In the unified monitoring system, the APM suite plays the most important role, integrating traditional infrastructure monitoring, dynamic environment monitoring, network performance monitoring, log monitoring, etc., and plays a key role in performance visualization, root cause analysis and operation and maintenance automation , etc.
end-to-end tracking technology
According to the fast-response and easy-to-scaling cross-component execution trajectory monitoring method in the system platform architecture, the monitoring infrastructure of large-scale distributed system calls the end-to-end full-link execution trajectory idea, and studies the end-to-end tracking technology based on full-link analysis.
supports a billion-level data volume
Based on the characteristics of the full-link call trajectory of execution time, it uses inverted index technology to quickly locate application exceptions. The location of the record is determined by the attribute value, and the real-time query is quickly and queried from massive data (10 million or even millions of levels), and better compress and store the data, reducing the pressure of data storage.
Accurate exception alarm
uses performance abnormality analysis and exception alarm methods based on complex event processing engines, and handles them through the event processing bus, access adapter and engine registration method; the process of engine processing requires the internal cache of complex event processing engines, status engines, rules engines, , etc. to parse and filter events, and perform corresponding exception alarm actions.
Operation and maintenance knowledge graph
Based on the machine learning method, it mines operation and maintenance historical data through various algorithms, thereby obtaining various characteristics portraits and rules of the operation and maintenance subject, as well as the relationship between the operation and maintenance subjects, forming an operation and maintenance knowledge graph.
Value effect
Use Heiyun APM matrix application monitoring, customers have achieved the following value benefits while solving problems:
- System abnormal warning capability : Through the application performance monitoring platform's ability to build application analysis model, grasp the health status of the application in real time, realize intelligent warning capabilities, and avoid omissions from business personnel.
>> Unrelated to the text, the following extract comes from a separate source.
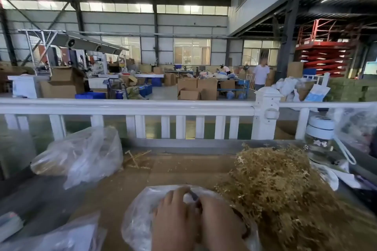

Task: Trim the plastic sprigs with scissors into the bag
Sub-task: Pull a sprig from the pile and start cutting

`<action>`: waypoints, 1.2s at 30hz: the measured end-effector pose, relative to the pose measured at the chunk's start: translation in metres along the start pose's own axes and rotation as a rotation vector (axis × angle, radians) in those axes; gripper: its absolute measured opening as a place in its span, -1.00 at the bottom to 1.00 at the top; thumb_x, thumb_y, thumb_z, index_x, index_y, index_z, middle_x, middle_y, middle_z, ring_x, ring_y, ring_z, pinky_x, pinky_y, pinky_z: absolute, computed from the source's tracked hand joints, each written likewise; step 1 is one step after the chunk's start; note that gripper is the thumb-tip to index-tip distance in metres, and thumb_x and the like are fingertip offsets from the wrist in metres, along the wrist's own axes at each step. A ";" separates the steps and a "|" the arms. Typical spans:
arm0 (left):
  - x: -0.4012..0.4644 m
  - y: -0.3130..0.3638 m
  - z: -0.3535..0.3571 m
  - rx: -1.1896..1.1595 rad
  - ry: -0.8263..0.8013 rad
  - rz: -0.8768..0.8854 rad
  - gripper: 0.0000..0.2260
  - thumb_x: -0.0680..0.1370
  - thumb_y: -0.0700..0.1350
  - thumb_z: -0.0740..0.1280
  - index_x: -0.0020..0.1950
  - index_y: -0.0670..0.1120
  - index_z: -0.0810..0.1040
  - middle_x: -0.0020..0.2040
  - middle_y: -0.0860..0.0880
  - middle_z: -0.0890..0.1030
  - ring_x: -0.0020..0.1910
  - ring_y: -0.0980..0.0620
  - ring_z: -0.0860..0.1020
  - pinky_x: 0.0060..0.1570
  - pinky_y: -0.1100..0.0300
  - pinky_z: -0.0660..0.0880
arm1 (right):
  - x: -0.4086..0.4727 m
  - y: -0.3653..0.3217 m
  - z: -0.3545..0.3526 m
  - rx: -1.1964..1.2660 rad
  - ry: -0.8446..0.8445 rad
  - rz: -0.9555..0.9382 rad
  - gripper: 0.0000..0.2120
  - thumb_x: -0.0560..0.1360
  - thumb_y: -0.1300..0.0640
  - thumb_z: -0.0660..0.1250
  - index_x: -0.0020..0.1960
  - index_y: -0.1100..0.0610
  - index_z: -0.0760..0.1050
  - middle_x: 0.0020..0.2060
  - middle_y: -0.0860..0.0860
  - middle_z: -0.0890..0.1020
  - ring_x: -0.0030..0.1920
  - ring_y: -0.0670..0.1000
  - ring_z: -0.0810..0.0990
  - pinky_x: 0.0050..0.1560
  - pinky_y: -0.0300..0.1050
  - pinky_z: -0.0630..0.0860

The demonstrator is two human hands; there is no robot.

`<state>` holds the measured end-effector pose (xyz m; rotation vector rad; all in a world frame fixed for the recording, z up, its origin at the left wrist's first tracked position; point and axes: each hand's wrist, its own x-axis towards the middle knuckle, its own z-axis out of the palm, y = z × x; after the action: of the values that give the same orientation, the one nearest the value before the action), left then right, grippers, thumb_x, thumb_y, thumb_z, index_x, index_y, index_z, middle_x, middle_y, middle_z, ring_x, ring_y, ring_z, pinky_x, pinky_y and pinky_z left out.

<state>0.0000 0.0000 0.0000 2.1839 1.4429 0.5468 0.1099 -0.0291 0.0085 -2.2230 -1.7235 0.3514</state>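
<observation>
Hands sit close together right over the open bag (140,220), left hand (173,216) and right hand (221,219) curled round something dark, probably the scissors (193,195), so trimmings drop in, sprigs (285,189) piled just beside on the worktop (183,169).

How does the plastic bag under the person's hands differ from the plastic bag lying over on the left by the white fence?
The near bag lies right under both hands, beside the big sprig pile; the far bag lies alone, untouched, by the white fence. The near bag looks flatter and mostly clear; the far bag is puffed up, with tan material showing inside. Both are crinkled clear plastic on the same table.
</observation>
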 end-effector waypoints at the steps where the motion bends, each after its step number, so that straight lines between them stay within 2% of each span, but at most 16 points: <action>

- Application Situation Awareness : Through the monitoring platform, we have achieved comprehensive control over the operation of the application, and improved the business personnel's accurate perception and analysis capabilities of the application system.
- Troubleshooting Process Optimization : Help business personnel to significantly reduce the troubleshooting time, and in the process, a troubleshooting system architecture with industry-specific scenarios has been formed.
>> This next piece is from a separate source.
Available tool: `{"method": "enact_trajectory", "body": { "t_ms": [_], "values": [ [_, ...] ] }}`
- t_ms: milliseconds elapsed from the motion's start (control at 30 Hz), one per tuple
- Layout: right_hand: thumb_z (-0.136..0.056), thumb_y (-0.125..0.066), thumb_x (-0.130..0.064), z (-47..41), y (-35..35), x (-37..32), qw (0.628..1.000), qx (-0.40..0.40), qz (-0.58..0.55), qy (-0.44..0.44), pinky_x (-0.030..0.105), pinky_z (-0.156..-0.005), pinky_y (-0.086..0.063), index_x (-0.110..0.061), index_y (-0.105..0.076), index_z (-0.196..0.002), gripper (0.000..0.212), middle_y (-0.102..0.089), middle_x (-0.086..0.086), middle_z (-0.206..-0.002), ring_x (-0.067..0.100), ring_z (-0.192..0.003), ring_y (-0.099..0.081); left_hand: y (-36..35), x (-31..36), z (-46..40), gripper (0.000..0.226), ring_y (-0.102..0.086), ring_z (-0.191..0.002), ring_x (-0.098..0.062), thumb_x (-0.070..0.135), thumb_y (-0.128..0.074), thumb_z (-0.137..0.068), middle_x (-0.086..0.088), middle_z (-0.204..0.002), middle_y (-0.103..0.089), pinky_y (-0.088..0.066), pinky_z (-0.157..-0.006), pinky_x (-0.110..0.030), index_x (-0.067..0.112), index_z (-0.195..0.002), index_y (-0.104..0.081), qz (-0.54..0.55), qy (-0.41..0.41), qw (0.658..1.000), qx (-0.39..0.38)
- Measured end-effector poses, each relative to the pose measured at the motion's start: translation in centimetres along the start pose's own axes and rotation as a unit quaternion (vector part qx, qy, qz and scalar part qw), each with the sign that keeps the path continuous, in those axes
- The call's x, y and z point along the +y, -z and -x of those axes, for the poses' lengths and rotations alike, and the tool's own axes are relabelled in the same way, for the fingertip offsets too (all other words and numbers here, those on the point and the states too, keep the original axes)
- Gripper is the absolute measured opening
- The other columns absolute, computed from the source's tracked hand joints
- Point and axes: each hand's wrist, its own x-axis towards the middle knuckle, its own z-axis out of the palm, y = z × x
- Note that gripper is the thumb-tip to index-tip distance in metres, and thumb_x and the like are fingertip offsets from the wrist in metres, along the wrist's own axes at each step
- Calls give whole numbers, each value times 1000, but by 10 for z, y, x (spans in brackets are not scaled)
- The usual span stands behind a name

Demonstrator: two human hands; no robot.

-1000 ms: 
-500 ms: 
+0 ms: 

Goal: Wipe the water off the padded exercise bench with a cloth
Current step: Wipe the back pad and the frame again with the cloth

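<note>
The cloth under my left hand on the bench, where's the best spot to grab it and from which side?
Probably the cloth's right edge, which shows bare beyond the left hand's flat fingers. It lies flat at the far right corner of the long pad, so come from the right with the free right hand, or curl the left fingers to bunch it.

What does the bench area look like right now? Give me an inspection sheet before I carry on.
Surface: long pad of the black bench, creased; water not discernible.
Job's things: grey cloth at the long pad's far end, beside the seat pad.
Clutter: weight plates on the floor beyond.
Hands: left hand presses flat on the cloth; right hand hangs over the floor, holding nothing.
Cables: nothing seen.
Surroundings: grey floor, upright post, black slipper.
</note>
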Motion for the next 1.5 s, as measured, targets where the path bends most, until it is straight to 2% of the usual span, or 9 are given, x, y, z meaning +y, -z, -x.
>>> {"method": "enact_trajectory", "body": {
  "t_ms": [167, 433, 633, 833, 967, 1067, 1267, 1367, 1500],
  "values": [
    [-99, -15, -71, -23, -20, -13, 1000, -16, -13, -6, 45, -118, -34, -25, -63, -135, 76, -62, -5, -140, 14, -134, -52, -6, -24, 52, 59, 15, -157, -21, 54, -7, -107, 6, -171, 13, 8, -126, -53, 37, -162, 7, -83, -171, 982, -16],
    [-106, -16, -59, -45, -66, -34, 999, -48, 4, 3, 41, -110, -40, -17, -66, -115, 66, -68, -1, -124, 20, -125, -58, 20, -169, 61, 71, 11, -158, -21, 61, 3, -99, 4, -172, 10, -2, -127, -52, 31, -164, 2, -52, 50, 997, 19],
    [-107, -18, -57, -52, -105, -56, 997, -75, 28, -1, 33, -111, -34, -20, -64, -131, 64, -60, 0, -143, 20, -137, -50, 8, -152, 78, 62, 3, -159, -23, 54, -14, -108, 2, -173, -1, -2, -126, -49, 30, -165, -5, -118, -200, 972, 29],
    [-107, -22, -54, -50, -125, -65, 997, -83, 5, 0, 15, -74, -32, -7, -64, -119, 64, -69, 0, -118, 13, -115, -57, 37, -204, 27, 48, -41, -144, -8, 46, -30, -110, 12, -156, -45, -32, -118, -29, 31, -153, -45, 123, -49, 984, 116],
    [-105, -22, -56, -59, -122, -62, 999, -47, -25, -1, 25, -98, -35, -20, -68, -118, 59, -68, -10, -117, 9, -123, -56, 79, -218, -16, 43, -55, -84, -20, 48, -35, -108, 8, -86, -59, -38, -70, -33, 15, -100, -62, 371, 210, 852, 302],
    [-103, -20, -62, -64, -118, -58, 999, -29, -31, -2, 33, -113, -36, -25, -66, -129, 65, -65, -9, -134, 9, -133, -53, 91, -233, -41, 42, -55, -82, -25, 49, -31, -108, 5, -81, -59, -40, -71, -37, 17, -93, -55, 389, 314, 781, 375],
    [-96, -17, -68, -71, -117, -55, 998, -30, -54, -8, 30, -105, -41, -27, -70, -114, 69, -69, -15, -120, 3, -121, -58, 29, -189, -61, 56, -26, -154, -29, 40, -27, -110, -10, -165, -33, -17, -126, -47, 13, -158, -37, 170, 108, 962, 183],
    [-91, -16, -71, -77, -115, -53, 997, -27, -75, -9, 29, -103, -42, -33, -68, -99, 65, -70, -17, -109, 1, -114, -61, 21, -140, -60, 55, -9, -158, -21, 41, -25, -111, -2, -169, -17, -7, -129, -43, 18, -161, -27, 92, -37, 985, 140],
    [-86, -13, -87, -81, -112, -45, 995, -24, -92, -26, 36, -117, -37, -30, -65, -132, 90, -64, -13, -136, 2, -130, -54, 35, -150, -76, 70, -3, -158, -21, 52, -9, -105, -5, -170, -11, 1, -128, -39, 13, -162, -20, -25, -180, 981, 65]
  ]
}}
For cloud services, Xieyun can provide comprehensive monitoring capabilities based on three types of data, namely indicators, tracking, and logs. Through data aggregation and analysis in three dimensions, it can build link closed-loop and refine analysis including host resources, virtual resources, network resources, etc. At the same time, according to the customer's specific big data platform construction needs, we provide cluster solution planning, resource scheduling strategies, elastic expansion strategies and other capabilities that are adapted to and adapted to .
At present, the Xieyun monitoring product has provided performance monitoring services in the process of cloud-native architecture transformation and digitalization for customers in multiple industries such as Finance, operators, manufacturing , and is the leader in the performance monitoring of the new generation of cloud applications.